=== Required work ===
Among the lines below, restate word for word only those from the line with "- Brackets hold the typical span" through the line with "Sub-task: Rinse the", with both end lines kept.

___ Provided data

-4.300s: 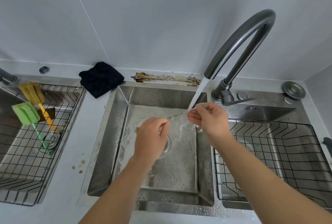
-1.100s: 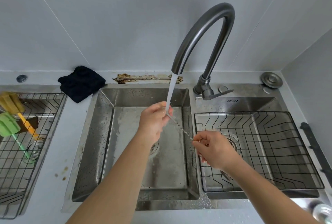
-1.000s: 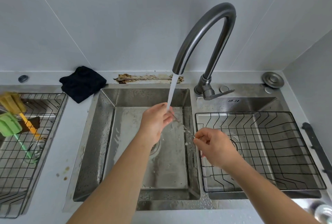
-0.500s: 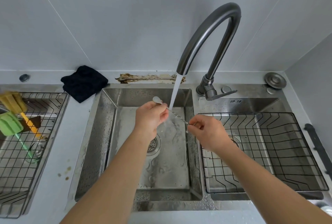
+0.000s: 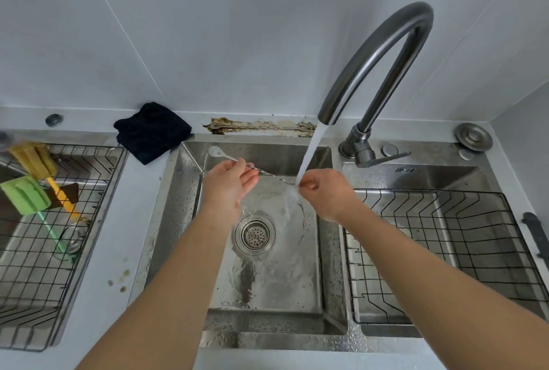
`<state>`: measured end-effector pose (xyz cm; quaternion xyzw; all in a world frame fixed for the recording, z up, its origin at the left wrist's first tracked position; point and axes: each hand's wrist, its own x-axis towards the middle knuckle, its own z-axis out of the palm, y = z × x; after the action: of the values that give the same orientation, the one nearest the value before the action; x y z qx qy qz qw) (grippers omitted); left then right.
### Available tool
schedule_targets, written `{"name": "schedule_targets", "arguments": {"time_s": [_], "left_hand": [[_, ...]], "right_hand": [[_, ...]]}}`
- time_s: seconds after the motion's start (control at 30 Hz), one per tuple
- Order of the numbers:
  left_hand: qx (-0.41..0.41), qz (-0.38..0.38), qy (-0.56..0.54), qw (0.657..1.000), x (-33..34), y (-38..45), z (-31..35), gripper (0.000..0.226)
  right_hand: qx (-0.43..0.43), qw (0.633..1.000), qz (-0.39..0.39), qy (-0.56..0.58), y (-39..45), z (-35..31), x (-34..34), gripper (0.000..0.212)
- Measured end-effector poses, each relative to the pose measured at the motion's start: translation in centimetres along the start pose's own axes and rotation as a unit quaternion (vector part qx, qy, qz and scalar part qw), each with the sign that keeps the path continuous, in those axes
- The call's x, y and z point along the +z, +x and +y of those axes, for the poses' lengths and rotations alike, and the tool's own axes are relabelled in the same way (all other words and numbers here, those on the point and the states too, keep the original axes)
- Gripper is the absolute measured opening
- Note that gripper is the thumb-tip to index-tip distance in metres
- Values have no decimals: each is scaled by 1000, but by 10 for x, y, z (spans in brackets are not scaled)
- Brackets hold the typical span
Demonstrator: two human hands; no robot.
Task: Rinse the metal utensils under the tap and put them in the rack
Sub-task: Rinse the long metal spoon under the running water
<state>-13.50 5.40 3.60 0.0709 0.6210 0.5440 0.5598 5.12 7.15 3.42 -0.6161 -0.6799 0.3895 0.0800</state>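
Fingers point(image 5: 248, 181) of the left hand point(image 5: 228, 187) curl loosely around a thin metal bar spoon point(image 5: 269, 174) with a twisted stem, holding it near the bowl end; the small spoon bowl sticks out beyond the knuckles, up and to the left of them. From those fingers the twisted stem runs rightward and slightly down, crossing the open gap between the two hands above the sink basin point(image 5: 190, 221). Its far end is pinched narrowly between thumb and fingertips of the right hand point(image 5: 325, 193), whose other fingers are curled in. The stream of water point(image 5: 309, 155) from the curved grey tap point(image 5: 377, 51) lands right on that pinch, splashing off the right fingertips and falling to the basin floor beside the round drain strainer point(image 5: 254, 233), which lies below and between both hands. Further right of the right hand, a black wire rack point(image 5: 445, 248) sits in the neighbouring basin. Far left of the left fingers, another wire rack point(image 5: 35, 265) holds a yellow and a green sponge brush point(image 5: 26, 194). A dark cloth point(image 5: 151, 130) lies on the counter above and left of the left hand.
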Motion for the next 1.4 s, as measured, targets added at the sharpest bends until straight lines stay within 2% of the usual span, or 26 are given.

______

=== Task answer ===
- Brackets hold the typical span
Demonstrator: two human hands; no robot.
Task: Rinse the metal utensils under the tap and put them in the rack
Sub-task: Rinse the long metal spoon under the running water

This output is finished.